[EXERCISE PROMPT] Search the listing below for the string "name" and show each line that contains it.

[GIVEN MATERIAL]
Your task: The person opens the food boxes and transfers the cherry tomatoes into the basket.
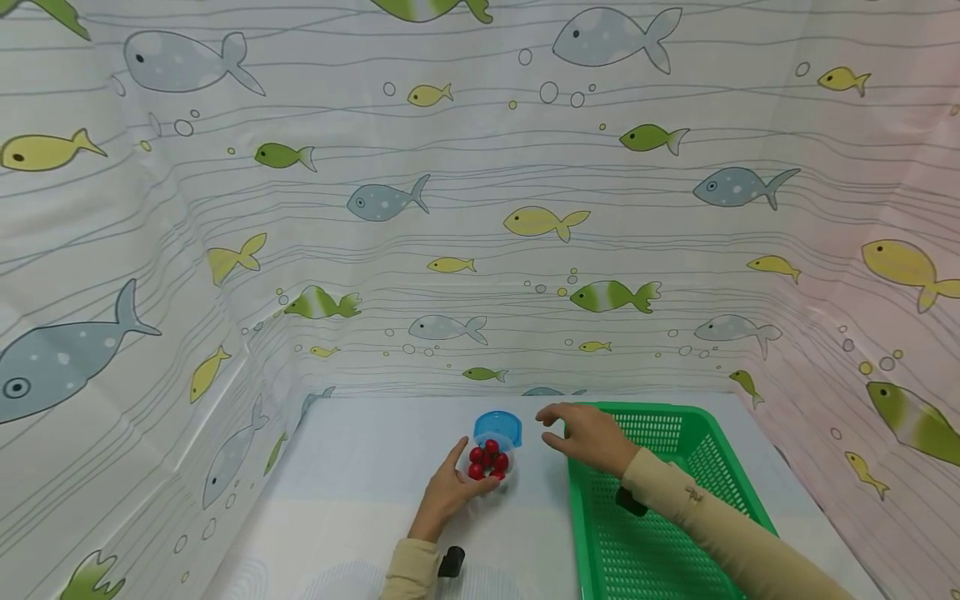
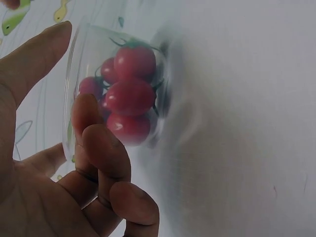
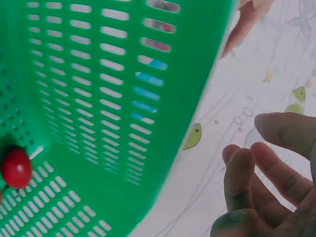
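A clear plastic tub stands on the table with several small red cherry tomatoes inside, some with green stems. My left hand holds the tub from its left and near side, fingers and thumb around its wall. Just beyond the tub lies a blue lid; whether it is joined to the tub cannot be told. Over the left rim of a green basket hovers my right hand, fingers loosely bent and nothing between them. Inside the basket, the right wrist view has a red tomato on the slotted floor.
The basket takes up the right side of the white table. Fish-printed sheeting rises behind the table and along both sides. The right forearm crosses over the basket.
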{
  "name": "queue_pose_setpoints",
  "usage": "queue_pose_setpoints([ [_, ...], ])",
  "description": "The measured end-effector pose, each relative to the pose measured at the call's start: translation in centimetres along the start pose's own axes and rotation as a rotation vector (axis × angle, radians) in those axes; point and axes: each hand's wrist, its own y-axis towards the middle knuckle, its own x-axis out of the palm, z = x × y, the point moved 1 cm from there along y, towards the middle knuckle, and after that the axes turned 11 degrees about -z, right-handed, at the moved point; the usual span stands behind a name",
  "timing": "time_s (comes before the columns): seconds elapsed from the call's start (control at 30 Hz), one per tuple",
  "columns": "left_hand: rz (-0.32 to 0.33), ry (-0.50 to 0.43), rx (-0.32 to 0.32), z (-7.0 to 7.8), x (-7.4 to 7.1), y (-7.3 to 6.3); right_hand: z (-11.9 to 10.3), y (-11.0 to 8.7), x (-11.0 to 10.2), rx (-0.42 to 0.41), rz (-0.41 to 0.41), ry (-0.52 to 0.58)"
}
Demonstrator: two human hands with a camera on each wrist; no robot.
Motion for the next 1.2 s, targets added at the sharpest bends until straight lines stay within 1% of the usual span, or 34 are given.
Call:
queue_pose_setpoints([
  [0.2,0.002,0.013,-0.022,0.1,0.1,0.1,-1.3,1.3,0.1,0.015,-0.033,-0.019],
  [0.53,-0.019,0.017,0.010,-0.1,0.0,0.2,-2.7,3.7,0.9,-0.039,-0.051,-0.004],
  [0.7,-0.022,0.033,0.010,-0.3,-0.1,0.3,-3.0,5.0,1.7,-0.011,-0.086,-0.013],
  [0.87,-0.025,0.030,0.016,-0.4,0.0,0.4,-3.2,5.9,2.3,0.039,-0.144,-0.014],
  [1.1,-0.031,0.021,0.025,-0.3,-0.1,0.5,-3.8,6.8,3.2,0.047,-0.214,0.011],
  [1.2,-0.039,0.009,0.023,-0.3,-0.2,0.5,-4.2,7.2,3.6,0.059,-0.239,0.003],
])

[RESPONSE TO THIS TASK]
  "name": "queue_pose_setpoints",
  "description": "The measured end-effector pose, each relative to the pose measured at the call's start: translation in centimetres along the start pose's own axes and rotation as a rotation vector (axis × angle, radians) in those axes; point and axes: each hand's wrist, its own y-axis towards the middle knuckle, its own x-axis out of the palm, z = x × y, the point moved 1 cm from there along y, towards the middle knuckle, and after that the axes turned 11 degrees about -z, right-handed, at the moved point; the usual span stands behind a name",

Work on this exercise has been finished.